What you have to do = Your job is to retype all of the data word for word, leaving every image out.

The data =
────────────────
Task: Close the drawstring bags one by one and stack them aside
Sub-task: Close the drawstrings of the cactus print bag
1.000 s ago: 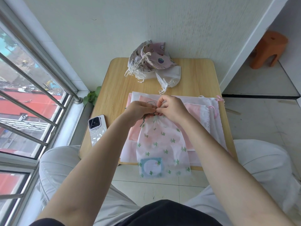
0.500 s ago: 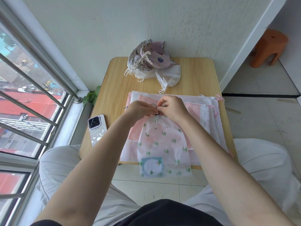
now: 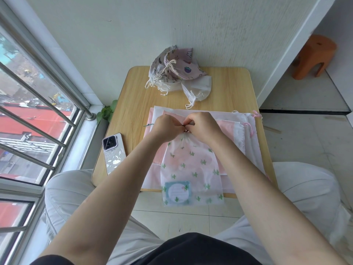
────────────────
Finished task =
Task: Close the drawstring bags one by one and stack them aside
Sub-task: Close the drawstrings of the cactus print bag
1.000 s ago: 
0.500 s ago: 
now: 

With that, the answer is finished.